Function to get all the relation labels

In [13]:
def get_labels(dataset):
    all_dataset_labels = set()
    for datapoint in dataset['train']:
        for relation in  [item for sublist in datapoint['relation_data']['r'] for item in sublist]:
            all_dataset_labels.add(relation)
    return list(all_dataset_labels)

## Create PyTorch Dataset

In [14]:
from torch.utils.data import DataLoader, Dataset
from sklearn.preprocessing import MultiLabelBinarizer

In [15]:
# Initialize the binarizer
class_labels = get_labels(dataset)
mlb = MultiLabelBinarizer(classes=class_labels)
# Fit the binarizer to the training labels
mlb.fit([item['relation'] for item in reformatted_dataset['train']])

In [16]:
# Create PyTorch Dataset
class DialogREDataset(Dataset):
    def __init__(self, data, tokenizer):
        self.data = data
        self.tokenizer = tokenizer

    def __len__(self):
        return len(self.data)

    def __getitem__(self, idx):
        item = self.data[idx]
        processed_sample = preprocess_sample(item)
        label = torch.tensor(mlb.fit_transform([item['relation']])[0], dtype=torch.float32)
        return {
            'input_ids': processed_sample['tokens'].input_ids.squeeze(0),
            'attention_mask': processed_sample['tokens'].attention_mask.squeeze(0),
            'e1_positions': processed_sample['e1_positions'],
            'e2_positions': processed_sample['e2_positions'],
            'labels': label
        }

In [17]:
train_dataset = DialogREDataset(reformatted_dataset['train'], tokenizer)
test_dataset = DialogREDataset(reformatted_dataset['test'], tokenizer)
validation_dataset = DialogREDataset(reformatted_dataset['validation'], tokenizer)

In [18]:
train_dataset[0]

{'input_ids': tensor([    0, 29235,  4218,  ...,     1,     1,     1]),
 'attention_mask': tensor([1, 1, 1,  ..., 0, 0, 0]),
 'e1_positions': tensor([ 36,  82, 113, 145, 169, 279, 309,   0,   0,   0,   0,   0,   0,   0,
           0,   0,   0,   0,   0,   0]),
 'e2_positions': tensor([97,  0,  0,  0,  0,  0,  0,  0,  0,  0,  0,  0,  0,  0,  0,  0,  0,  0,
          0,  0]),
 'labels': tensor([0., 0., 1., 0., 0., 0., 0., 0., 0., 0., 0., 0., 0., 0., 0., 0., 0., 0.,
         0., 0., 0., 0., 0., 0., 0., 0., 0., 0., 0., 0., 0., 0., 0., 0., 0.])}

In [19]:
import torch
import torch.nn as nn
from transformers import RobertaModel, RobertaConfig # Using BertModel to fetch the base model without the extra head

In [20]:
class MultiLabelBERT(nn.Module):
    def __init__(self, model_name):
        super().__init__()
        config = RobertaConfig.from_pretrained("roberta-base", max_position_embeddings=sequence_length)
        self.bert = RobertaModel(config)
        input_hidden_size = self.bert.config.hidden_size

        # Resize the token embeddings to accommodate the new tokens
        self.bert.resize_token_embeddings(len(tokenizer))

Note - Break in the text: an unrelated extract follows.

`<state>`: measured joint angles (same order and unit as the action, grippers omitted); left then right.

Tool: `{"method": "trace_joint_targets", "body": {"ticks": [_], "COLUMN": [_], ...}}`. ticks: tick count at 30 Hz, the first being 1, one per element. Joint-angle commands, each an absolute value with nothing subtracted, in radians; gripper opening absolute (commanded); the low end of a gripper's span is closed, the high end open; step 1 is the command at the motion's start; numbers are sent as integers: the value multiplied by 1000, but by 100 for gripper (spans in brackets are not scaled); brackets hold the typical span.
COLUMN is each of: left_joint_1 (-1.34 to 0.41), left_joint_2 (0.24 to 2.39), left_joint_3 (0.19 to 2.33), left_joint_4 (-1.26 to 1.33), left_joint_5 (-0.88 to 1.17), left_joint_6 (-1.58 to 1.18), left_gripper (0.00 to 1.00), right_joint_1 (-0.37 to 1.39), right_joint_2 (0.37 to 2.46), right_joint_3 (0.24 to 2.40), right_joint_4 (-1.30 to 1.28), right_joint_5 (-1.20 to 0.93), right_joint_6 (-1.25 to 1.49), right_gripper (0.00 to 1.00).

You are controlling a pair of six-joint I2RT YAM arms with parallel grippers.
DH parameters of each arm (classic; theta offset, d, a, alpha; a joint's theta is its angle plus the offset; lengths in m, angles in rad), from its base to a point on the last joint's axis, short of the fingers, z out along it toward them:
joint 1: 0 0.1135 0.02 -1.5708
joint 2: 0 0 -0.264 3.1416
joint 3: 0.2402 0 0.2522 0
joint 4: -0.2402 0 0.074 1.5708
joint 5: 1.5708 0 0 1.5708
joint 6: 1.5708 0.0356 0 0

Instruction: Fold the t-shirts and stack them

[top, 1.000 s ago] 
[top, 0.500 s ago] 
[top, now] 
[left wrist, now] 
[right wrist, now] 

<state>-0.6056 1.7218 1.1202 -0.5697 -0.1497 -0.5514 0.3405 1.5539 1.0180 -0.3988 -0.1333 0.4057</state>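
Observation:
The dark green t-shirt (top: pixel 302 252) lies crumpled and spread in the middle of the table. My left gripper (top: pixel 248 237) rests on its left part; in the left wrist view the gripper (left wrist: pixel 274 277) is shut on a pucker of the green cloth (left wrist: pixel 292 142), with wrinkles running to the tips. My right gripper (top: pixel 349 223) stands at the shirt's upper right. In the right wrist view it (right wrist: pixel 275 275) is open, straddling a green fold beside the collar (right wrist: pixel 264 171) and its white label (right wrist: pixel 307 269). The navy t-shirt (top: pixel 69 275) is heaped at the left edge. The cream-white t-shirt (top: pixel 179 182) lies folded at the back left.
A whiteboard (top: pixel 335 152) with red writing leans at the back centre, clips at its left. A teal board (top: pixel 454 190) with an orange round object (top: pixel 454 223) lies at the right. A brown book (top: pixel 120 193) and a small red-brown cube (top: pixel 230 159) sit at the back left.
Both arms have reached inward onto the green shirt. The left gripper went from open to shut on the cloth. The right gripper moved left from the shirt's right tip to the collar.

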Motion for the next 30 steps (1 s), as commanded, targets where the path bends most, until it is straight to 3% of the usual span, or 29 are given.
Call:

        # Add our own classification head for predicting multiple labels
        self.classifier = nn.Sequential(
            nn.Linear(input_hidden_size * 2, sequence_length), # Multiply input size by 2 as we have two entities
            nn.ReLU(),
            nn.Linear(sequence_length, len(class_labels)), # There are 35 relations in the dataset
            nn.Sigmoid() # Sigmoid activation is used to output probabilities for each label
        )

    def avg_embedding(self, bert_output, entity_positions):
        # Filter out zero positions
        entity_positions_filtered = entity_positions[entity_positions != 0]

        #
        if len(entity_positions_filtered) == 0:
            return torch.zeros((bert_output.shape[-1]), dtype=torch.float32).to(bert_output.device)

        entity_embs = bert_output[:, entity_positions_filtered, :]
        return torch.mean(entity_embs, dim=1)  # Mean over all occurrences

    def forward(self, input_ids, attention_mask, e1_positions, e2_positions):
        bert_output = self.bert(input_ids=input_ids, attention_mask=attention_mask).last_hidden_state

        # Extract entity representations and apply averaging for multiple occurences
        e1_embedding = self.avg_embedding(bert_output, e1_positions)
        e2_embedding = self.avg_embedding(bert_output, e2_positions)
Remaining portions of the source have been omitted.